Ibnu Khaldun, salah satu teoritisi sosiohistoris mengemukakan bahwa perubahan sebagai suatu siklus, yang analisisnya memfokuskan pada bentuk dan tingkat pengorganisasian kelompok dengan latar belakang sosial budaya yang berbeda. Para penganut teori siklus juga melihat adanya sejumlah tahap yang harus dilalui oleh masyarakat, tetapi mereka berpandangan bahwa proses peralihan masyarakat bukannya berakhir. Pada tahap terakhir yang sempurna melainkan berputar kembali ke tahap awal untuk peralihan selanjutnya.

Oswald Spengler

Oswald Spengler berpandangan bahwa setiap peradaban besar mengalami proses kelahiran, pertumbuhan dan keruntuhan. Proses perputaran itu memakan waktu sekitar seribu tahun.Karya Oswald Spengler yang berpengaruh adalah Der Untergang des Abendlandes (Decline of the West) atau Keruntuhan Dunia Barat/Eropa. Spengler meramalkan keruntuhan Eropa. Ramalan itu didasarkan atas keyakinan bahwa gerak sejarah ditentukan oleh hukum alam. Dalil Spengler

ialah bahwa kehidupan sebuah kebudayaan dalam segalanya sama dengan kehidupan tumbuhan, hewan, manusia dan alam semesta. Persamaan itu berdasarkan kehidupan yang dikuasai oleh hukum siklus sebagai wujud dari fatum. Fatum adalah hukum alam yang menjadi dasar segala hukum cosmos,

setiap kejadian, setiap peristiwa akan terjadi lagi, terulang lagi.

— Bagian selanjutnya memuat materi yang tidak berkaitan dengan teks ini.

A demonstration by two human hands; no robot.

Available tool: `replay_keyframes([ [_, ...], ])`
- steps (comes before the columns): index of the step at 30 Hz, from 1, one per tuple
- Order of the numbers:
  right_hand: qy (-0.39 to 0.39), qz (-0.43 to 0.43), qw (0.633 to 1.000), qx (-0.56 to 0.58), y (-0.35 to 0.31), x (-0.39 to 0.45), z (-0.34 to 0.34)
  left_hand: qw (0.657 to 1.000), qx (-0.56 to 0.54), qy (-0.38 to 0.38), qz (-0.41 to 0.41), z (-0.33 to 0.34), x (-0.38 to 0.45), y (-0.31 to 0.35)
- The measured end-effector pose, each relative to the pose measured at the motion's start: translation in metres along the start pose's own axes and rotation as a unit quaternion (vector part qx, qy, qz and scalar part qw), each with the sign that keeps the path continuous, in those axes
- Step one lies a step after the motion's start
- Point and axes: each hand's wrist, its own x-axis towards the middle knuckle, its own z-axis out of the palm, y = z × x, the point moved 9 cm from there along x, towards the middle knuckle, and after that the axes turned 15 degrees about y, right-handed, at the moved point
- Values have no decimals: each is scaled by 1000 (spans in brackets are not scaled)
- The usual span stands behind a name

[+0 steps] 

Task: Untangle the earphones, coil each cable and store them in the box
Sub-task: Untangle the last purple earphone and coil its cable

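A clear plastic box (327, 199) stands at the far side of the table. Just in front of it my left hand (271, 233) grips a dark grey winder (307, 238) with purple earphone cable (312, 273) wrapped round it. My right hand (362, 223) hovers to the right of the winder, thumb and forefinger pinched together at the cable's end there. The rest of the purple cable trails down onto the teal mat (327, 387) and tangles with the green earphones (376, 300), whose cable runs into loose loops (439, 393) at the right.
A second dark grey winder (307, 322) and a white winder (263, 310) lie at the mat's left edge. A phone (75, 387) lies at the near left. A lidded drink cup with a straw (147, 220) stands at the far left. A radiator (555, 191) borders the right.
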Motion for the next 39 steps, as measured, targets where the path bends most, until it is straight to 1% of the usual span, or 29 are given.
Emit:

(http://nasherooy.blogspot.com/2010)

Pitirim Sorokin

Sorokin memusatkan perhatiannya pada tingkat budaya, dengan menekankan pada arti, nilai, norma dan symbol sebagai kunci untuk memahami kenyataan social-budaya. Sorokin juga menekankan adanya saling ketergantungan antara pola-pola budaya. Ia percaya bahwa masyarakat adalah suatu sistem interaksi dan kepribadian individual. Tingkat tertinggi integrasi sistem-sistem sosial yang paling mungkin didasari pada seperangkat arti, nilai, norma hukum yang secara logis dan konsisten mengatur interaksi antara kepribadian-kepribadian yang ada didalam masyarakat. Tingkat yang paling rendah dimana kenyataan sosial-budaya dapat dianalisa pada tingkat interaksi antara 2 orang atau lebih. Pitirim Sorokin menyatakan terdapat tiga siklus sistem kebudayaan yang berputar tanpa akhir, yaitu kebudayaan ideasional yang didasari oleh nilai-nilai dan kepercayaan terhadap unsur supernatural, kebudayaan idealistis dimana kepercayaan terhadap unsur supernatural dan rasionalitas yang berdasarkan fakta bergabung dalam menciptakan masyarakat ideal dan terakhir kebudayaan sensasi yang merupakan tolak ukur dari kenyataan dan tujuan hidup.